WeightSum and Fill Behavior
By default, LinearLayout computes the total weight as the sum of all children’s layout_weight values. You can override this with the android:weightSum attribute on the parent. In practice, you rarely need to do so.
If you set android:weightSum, the layout uses that as the denominator in the weight fraction instead of computing a sum. This can be used if you want a constant total weight even when some children have dynamic weights, but it can also introduce visual confusion.
A more common task is to control how children behave when they have both a measured size and a weight. LinearLayout has an attribute called measureWithLargestChild (in the support library it may appear as android:measureWithLargestChild). When this is true, the largest child in the main orientation can influence the size of all children. This is useful when you want buttons in a row to share the size of the biggest one, but for a beginner project, leaving it as the default false is usually best.
When you set a child’s layout_width or layout_height to wrap_content along with a positive layout_weight, LinearLayout first measures the child’s natural size, then it may still allocate extra space based on weight. This can lead to uneven results if some views are larger by content. To get predictable proportional splits, use 0dp in the main dimension.
Nested LinearLayouts
You can put one LinearLayout inside another to build more complex structures. For example, you can have a vertical LinearLayout where each row is itself a horizontal LinearLayout.
Example:
<LinearLayout
android:layout_width="match_parent"
android:layout_height="wrap_content"
android:orientation="vertical">
<LinearLayout
android:layout_width="match_parent"
android:layout_height="wrap_content"
android:orientation="horizontal">
<TextView
android:layout_width="0dp"
android:layout_height="wrap_content"
android:layout_weight="1"
android:text="Label" />
<EditText
android:layout_width="0dp"
android:layout_height="wrap_content"
android:layout_weight="2" />
</LinearLayout>
<Button
android:layout_width="wrap_content"
android:layout_height="wrap_content"
android:text="Submit" />
</LinearLayout>This creates a form with a row that splits space between label and input, and a button under it.

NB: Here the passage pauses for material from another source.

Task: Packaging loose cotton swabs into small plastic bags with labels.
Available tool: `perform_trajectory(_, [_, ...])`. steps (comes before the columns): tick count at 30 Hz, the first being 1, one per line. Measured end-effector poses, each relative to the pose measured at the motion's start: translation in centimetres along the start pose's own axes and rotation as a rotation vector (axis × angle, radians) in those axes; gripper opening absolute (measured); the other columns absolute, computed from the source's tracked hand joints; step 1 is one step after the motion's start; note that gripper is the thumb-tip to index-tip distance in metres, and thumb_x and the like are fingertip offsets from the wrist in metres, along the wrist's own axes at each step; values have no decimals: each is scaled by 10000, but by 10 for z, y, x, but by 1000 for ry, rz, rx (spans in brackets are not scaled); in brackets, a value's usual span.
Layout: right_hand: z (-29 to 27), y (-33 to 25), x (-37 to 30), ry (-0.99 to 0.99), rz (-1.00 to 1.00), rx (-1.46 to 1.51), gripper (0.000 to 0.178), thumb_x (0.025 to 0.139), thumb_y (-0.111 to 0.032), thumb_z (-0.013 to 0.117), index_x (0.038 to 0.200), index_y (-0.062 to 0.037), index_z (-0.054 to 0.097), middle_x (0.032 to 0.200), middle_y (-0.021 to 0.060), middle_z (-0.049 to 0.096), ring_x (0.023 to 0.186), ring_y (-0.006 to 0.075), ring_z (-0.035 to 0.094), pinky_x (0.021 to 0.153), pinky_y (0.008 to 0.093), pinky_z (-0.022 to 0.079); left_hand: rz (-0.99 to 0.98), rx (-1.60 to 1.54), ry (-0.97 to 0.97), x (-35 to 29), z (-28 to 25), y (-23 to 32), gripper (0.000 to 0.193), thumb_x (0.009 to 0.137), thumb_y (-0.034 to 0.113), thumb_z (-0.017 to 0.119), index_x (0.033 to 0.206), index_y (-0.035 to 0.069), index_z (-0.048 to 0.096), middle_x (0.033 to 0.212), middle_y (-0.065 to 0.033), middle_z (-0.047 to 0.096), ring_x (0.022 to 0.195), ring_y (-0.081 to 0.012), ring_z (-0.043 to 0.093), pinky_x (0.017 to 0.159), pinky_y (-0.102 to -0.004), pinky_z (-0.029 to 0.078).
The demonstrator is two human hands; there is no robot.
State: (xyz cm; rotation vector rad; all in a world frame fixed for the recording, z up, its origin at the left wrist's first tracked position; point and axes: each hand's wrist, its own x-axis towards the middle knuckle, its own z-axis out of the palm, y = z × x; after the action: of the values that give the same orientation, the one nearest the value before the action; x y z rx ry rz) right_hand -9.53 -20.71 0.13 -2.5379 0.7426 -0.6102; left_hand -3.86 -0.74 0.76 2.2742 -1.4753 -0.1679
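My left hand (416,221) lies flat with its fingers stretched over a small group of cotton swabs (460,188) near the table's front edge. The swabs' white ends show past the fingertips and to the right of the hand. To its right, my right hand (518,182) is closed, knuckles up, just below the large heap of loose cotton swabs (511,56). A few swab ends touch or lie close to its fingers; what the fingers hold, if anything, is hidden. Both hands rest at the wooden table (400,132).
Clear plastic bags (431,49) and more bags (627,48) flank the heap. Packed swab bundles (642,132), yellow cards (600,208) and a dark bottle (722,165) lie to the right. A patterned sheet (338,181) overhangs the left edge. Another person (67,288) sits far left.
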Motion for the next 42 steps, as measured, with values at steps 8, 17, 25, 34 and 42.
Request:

Too many nested LinearLayouts can make layout measurement slow and make your XML hard to read. For complex arrangements you will usually prefer ConstraintLayout, which reduces the need for nesting. Still, nested LinearLayouts are fine for simple screens or small sections of a layout.
When to Use LinearLayout
LinearLayout is useful when you have a simple list of elements in one direction, such as a column of text fields and buttons, or a row of icons. It is easy to reason about, and weight provides a simple way to divide space.
Use a vertical LinearLayout for stacked sections: headers, content blocks, and footers. Use a horizontal LinearLayout for simple toolbars, button rows, and evenly spaced items.
When you find yourself adding many nested LinearLayouts to achieve complex grids or overlapping positions, that is often a sign that a different layout type would be better. In this course, ConstraintLayout will cover those more advanced cases. LinearLayout remains a good option for straightforward one dimensional layouts where simplicity is more important than flexibility.